The hindsight bias itself may make out a case for mandatory disclosure in the following way: Suppose that an investor lost his shirt and brought an action against the firm in whose shares he made the disastrous investment. The issue is bound to arise as to whether the firm duped or inadequately informed this and other investors. In light of the fact that the losses occurred, it is not implausible assume that the hindsight bias might lead the trier of fact to find fraud by the firm, simply because the loss occurred. Ex post the loss, the disclosure is bound seem inadequate and the loss inevitable. To the extent that mandatory disclosure functions as a safe harbor against these sorts of lawsuits, the firm would prefer a regime of mandatory disclosure to taking their chances on the outcome of subsequent fraud litigation. See supra note TBA.. I'm grateful to Tom Ulen for this point.
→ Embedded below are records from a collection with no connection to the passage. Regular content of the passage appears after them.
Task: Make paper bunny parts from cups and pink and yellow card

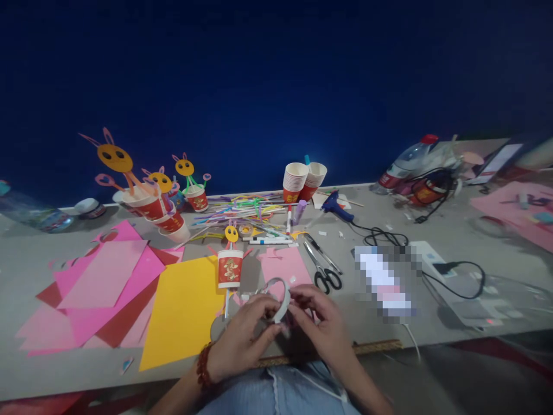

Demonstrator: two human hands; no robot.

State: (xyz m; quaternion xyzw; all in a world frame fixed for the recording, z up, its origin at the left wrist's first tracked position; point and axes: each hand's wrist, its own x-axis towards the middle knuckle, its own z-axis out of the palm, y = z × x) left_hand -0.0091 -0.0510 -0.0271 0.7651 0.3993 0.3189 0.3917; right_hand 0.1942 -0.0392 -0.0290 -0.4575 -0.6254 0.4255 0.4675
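Pinched between thumb and fingers of the left hand (248, 331), there's a pale, narrow, roll-like ring (286, 303) tilted up near the table's front edge, probably so its rim is easy to reach. Right hand (324, 323) has its fingertips nearly closed at the other side, can't tell if they've got hold of anything. Red-and-white paper cup (230, 270) and black-handled scissors (322, 274) sit just beyond, handy but out of the way imo.
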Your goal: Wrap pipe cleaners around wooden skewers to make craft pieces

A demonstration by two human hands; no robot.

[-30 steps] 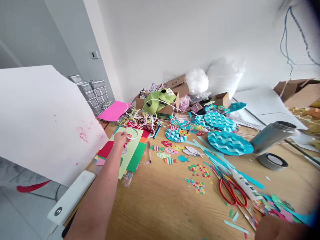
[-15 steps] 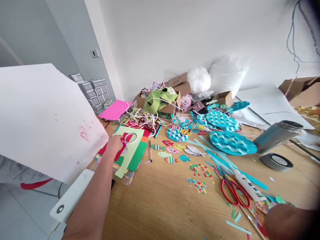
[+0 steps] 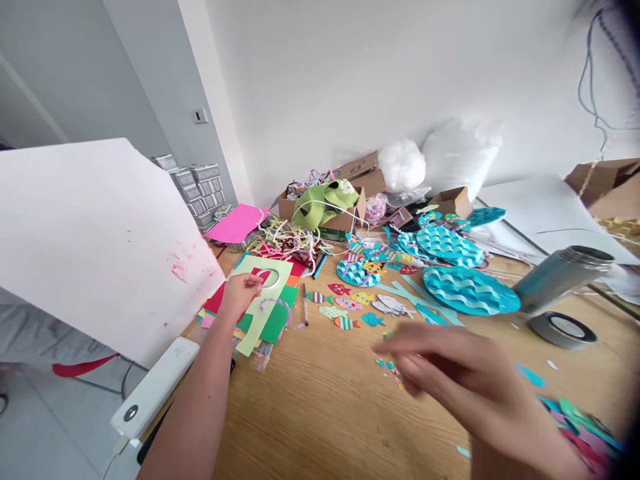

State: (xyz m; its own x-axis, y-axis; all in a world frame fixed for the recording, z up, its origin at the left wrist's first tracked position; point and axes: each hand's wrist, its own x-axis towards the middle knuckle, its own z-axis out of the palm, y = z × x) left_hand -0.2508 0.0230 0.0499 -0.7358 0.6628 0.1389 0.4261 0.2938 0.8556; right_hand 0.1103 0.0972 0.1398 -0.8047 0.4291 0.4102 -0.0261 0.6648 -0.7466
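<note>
Toward eight o'clock of the view, the left hand (image 3: 244, 292) reaches over the pale green sheet (image 3: 256, 331), its grip apparently pinching the white ring (image 3: 278, 275) by the near edge, a hold that suits so thin a band and leaves most of the circle uncovered. A purple fuzzy strand (image 3: 275, 301) curves just below the ring; whether the two are joined cannot be told. At four o'clock the right hand (image 3: 457, 373) is raised over the counter (image 3: 310, 407), blurred, thumb and forefinger drawn together; whether that grip has anything in it cannot be told. The paper fish (image 3: 349, 303), near five o'clock, lie flat and spread out, probably so each pattern can be seen and picked out. The steel flask (image 3: 563, 279), at three o'clock, stands tilted in the view beside the wavy blue disc (image 3: 470, 291), well apart from the left hand.
</note>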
[5] Cf. Dooley, supra note TBA., at 392 (mandatory disclosure may “inhibit the development of more efficient forms of disclosure that firms and investors would evolve if left to their own devices.”).
[6] Cf. Jolls et al., supra note TBA., at 1518 (“When beliefs and preferences are produced by a set of probability judgments, made inaccurate by the availability heuristic, legislation will predictably become anecdote-driven.”). Hence, for example, a few well-publicized securities fraud cases could result in the adoption of onerous securities regulation even if the vast majority of corporate managers are honest and trustworthy. Indeed, just such an over-reaction to the 1929 market crash probably drove the adoption of the U.S. securities regime. Cf. id. (noting “the well-known ‘pollutant of the month’ syndrome, where regulation is driven by recent and memorable instances of harm”).
[7] See OECD Principles, supra note TBA., at 19 (noting that most OECD countries have broad disclosure regimes).
[8] See Jonathan R. Macey, Corporate Law and Corporate Governance: A Contractual Perspective, 18 J. Corp. L. 185, 205 (1993) (“there is no reason to believe that politicians and bureaucrats are any more benign, selfless, and impartial than the corporate managers, directors, and controlling shareholders whose authority would be displaced in a legal regime governed by mandatory rules”).
[9] Cf. Manne, supra note TBA., at 33-36 (setting out circumstantial evidence that the mandatory disclosure regime was designed in ways that gave leading investment banking houses a competitive advantage).